- YOUR OBJECTIVE -
Exactly the lines from the beginning of the material to the line with "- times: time" are to be repeated, both ends included.

- SUPPLIED MATERIAL -
━━━━━━━━━━━━━━━━
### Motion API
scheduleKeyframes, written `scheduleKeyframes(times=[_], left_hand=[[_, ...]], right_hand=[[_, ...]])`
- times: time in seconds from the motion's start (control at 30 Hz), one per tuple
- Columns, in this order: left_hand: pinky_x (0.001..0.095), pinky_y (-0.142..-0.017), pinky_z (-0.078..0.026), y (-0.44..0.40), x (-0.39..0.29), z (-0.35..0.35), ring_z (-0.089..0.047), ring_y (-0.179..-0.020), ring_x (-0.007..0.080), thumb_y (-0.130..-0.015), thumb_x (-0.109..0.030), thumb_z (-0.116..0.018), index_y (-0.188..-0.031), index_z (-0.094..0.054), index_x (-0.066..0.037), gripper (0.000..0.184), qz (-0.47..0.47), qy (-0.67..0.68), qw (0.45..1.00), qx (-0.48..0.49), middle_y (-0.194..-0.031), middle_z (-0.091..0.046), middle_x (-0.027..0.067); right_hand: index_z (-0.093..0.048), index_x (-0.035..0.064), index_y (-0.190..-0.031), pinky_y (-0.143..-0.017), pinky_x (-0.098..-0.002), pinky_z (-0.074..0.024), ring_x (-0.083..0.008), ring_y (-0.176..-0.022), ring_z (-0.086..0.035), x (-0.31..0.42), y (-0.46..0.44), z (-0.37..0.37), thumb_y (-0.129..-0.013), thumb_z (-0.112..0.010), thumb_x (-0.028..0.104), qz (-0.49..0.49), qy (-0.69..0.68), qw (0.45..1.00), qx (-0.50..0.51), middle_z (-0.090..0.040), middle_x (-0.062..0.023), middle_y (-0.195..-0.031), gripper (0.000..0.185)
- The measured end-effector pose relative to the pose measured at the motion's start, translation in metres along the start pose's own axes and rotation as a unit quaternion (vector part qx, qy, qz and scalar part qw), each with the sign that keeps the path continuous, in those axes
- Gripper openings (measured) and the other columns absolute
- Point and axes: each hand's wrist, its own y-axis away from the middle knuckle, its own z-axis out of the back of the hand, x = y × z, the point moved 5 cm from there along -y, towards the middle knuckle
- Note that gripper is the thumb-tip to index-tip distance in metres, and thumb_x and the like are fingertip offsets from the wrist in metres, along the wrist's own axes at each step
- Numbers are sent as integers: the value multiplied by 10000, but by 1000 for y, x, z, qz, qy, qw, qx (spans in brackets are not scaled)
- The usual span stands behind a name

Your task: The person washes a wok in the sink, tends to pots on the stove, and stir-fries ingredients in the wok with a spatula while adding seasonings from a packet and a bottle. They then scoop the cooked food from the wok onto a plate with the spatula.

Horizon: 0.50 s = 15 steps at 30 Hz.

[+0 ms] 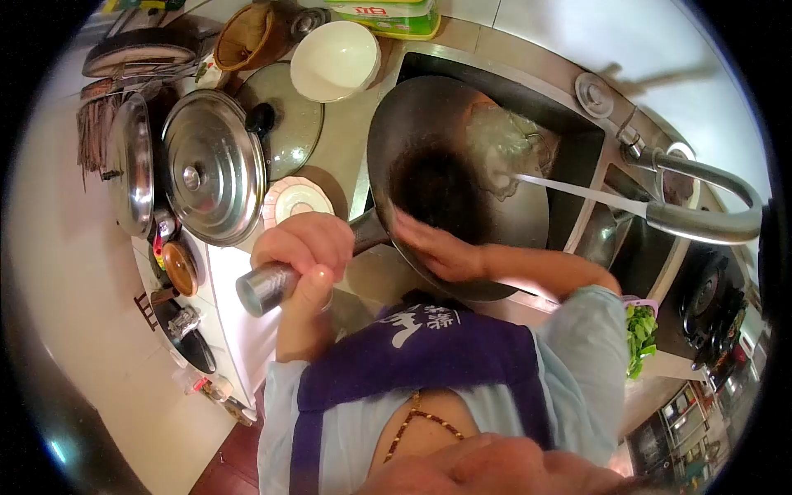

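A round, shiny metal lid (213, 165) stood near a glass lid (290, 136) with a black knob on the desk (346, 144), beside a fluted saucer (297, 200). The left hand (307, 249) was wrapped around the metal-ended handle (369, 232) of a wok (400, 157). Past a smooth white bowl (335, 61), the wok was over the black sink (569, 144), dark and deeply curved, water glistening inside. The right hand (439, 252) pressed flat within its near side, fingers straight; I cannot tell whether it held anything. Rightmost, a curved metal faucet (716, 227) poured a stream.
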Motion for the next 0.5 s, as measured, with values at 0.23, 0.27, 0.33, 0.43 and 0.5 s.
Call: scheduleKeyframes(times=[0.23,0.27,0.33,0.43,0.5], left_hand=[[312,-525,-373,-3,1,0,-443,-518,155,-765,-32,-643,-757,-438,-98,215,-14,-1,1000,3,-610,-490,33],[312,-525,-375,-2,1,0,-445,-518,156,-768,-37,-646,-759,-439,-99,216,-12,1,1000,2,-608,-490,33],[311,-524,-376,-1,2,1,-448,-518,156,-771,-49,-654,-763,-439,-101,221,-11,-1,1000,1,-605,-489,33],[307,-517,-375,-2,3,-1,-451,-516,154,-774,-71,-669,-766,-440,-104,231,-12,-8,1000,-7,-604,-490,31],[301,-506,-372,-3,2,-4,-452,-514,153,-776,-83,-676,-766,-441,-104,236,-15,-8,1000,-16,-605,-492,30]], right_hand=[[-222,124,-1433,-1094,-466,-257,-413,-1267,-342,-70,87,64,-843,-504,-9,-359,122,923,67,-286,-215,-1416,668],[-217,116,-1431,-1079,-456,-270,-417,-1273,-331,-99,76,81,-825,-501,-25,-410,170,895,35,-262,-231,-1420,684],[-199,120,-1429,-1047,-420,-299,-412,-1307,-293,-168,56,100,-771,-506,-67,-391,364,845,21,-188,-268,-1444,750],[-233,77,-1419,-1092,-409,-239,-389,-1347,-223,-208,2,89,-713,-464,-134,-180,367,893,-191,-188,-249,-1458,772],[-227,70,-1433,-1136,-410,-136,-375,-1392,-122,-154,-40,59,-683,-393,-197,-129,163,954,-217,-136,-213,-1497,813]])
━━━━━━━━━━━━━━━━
- WRITTEN ANSWER -
### Motion API
scheduleKeyframes, written `scheduleKeyframes(times=[_], left_hand=[[_, ...]], right_hand=[[_, ...]])`
- times: time in seconds from the motion's start (control at 30 Hz), one per tuple

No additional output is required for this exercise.